Идиотски вышколенный болванчик Хомяков, застывший у дверей и, чуть наклоняя голову, пропускающий девочек (родительская дрессура) вперед, в потную толкучку вагона, а затем грубо уминающий себя сам; Лада, игриво повисшая на одном локотке на верхней держалке над Склепом и с вызовом, на ноте ля, сетующая, что ее ща совсем тут раздавят; Лиза, мельком слюнящая палец и, покраснев, прижимающая на колене зацепку прозрачных капроновых колготок (жертва атаки жирной дамы со шваброй справа) – все эти мелочи бокового зрения, урывками сохранившиеся, и только сейчас, ночью, по большому-то счету, рассмотренные, замеченные, принятые во внимание – и тут же опять из этого внимания выброшенные – как шелуха, отходы зрительного производства, – меркли перед загадочной сосредоточенностью Склепа: сидел он прямо, смотрел куда-то скорее внутрь, небрежно придерживал снятую с плеча черную школярскую сумку на молнии, и был абсолютно равнодушен к активнейшим взаимным физкультурным и психоневропатическим упражнениям двух с лишком сотен сограждан, закатанных вместе с ним в одну и ту же передвижную консервную банку.

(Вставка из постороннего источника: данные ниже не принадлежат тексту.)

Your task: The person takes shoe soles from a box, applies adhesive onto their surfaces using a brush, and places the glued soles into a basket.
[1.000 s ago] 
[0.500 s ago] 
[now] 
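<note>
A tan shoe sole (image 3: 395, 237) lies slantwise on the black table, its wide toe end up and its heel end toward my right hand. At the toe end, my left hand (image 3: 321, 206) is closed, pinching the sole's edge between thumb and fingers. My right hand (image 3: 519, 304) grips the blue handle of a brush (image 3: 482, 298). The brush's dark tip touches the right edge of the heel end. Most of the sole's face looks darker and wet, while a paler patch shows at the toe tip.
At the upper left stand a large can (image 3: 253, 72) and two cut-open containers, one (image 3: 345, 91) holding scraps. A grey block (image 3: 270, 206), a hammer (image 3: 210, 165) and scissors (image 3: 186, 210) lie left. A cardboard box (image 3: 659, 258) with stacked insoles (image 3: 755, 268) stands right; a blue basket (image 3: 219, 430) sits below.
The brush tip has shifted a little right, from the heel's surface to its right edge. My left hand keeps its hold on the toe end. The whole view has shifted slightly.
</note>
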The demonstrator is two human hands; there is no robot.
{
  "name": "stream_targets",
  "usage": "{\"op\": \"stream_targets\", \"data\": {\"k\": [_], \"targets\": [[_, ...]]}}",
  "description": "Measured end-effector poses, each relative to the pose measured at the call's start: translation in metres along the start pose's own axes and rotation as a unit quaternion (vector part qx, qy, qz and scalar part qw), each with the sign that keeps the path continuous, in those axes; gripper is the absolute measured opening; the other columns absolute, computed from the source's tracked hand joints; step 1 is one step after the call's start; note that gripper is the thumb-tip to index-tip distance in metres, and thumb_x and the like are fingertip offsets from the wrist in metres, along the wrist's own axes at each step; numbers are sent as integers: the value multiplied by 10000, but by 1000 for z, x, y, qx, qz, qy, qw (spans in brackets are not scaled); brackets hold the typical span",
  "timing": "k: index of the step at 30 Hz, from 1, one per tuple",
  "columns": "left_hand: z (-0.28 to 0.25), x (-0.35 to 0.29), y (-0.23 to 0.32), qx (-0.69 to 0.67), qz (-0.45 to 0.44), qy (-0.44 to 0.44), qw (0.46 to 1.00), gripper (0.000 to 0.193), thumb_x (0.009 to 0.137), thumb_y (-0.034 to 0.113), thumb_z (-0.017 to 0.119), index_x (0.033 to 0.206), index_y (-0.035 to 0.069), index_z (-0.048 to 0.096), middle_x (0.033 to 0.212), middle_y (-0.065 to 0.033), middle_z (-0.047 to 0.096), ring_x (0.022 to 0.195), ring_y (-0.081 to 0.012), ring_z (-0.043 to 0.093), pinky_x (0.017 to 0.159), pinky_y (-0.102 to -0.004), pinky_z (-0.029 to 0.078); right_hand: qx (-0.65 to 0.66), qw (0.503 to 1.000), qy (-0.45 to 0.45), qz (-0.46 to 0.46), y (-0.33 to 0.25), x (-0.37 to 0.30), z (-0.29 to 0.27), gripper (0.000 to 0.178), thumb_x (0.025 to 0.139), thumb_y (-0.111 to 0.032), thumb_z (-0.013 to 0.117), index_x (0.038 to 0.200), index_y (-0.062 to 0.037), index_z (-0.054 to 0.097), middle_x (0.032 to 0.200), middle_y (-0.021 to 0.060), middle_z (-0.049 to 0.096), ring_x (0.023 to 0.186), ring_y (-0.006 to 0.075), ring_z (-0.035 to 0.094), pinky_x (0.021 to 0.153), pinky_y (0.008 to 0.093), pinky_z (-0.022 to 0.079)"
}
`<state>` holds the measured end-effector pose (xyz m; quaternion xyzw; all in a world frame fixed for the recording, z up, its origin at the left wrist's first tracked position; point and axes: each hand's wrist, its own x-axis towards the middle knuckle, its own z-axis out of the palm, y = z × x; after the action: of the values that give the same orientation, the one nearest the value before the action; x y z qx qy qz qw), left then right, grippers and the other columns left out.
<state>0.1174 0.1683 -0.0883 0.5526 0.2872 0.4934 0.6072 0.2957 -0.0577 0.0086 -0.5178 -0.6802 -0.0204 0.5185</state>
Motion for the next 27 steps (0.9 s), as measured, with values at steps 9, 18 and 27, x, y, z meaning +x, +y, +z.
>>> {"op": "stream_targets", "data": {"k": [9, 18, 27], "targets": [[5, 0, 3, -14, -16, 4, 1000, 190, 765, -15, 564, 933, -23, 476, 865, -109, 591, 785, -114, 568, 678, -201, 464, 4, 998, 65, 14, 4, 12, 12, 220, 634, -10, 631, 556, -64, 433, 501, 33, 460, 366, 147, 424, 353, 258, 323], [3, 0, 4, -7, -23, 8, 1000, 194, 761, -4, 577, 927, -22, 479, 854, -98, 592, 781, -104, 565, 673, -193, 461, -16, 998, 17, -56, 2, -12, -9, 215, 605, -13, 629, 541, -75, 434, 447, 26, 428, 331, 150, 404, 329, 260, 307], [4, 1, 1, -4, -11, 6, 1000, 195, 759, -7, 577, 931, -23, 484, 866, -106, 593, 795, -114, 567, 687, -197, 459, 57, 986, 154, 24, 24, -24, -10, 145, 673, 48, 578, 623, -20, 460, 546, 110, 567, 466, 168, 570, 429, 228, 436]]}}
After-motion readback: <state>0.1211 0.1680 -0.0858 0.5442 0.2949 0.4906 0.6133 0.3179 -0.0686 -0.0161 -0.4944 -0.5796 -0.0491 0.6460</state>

В изнеможении от волшебства этого только что кончившегося, вот-вот, еще теплого, недопитого дня, не желая терять ни кусочка из заново рассматриваемых в темноте картинок, и одновременно осознав, что личный кинематограф уже сожрал все-таки кучу энергии, и что на голодный желудок ей этот поезд до нужной станции метро не довезти, Елена выскочила из-под одеяла и побрела, пошла, припустила, опрометью бросилась на кухню.
В дверцу низкорослого, пузатого холодильника беспризорной породы, как она еще с вечера приметила, мать зарядила две банки дефицитного зеленого горошка из пред-первомайского «заказа» с работы – и самым раздражающим в этом «заказе» было то, что никто ничего не выбирал и не заказывал – а опять всучили шайбу отрыжечных шпрот, и еще мерзкий, из каких-то измельченных отходов сделанный, грузинский чай, и шматок соленого масла, и завернутые в грубую бумагу малоинтересные, но сильно попахивающие рыбьи останки зеленоватого цвета, под названием «тушки минтая» (во дворе острословы, не дочитывая последней гласной, смачно называли их не иначе как «тушки мента») – однако мать, зная страсть Елены к пожиранию горошка, «заказ» все-таки купила, надеясь приберечь деликатес до дня рождения Елены – до конца мая; но воспоминание об этих двух гороховых баночках, мельком увиденных, теперь, конечно же, все равно не дало бы спать.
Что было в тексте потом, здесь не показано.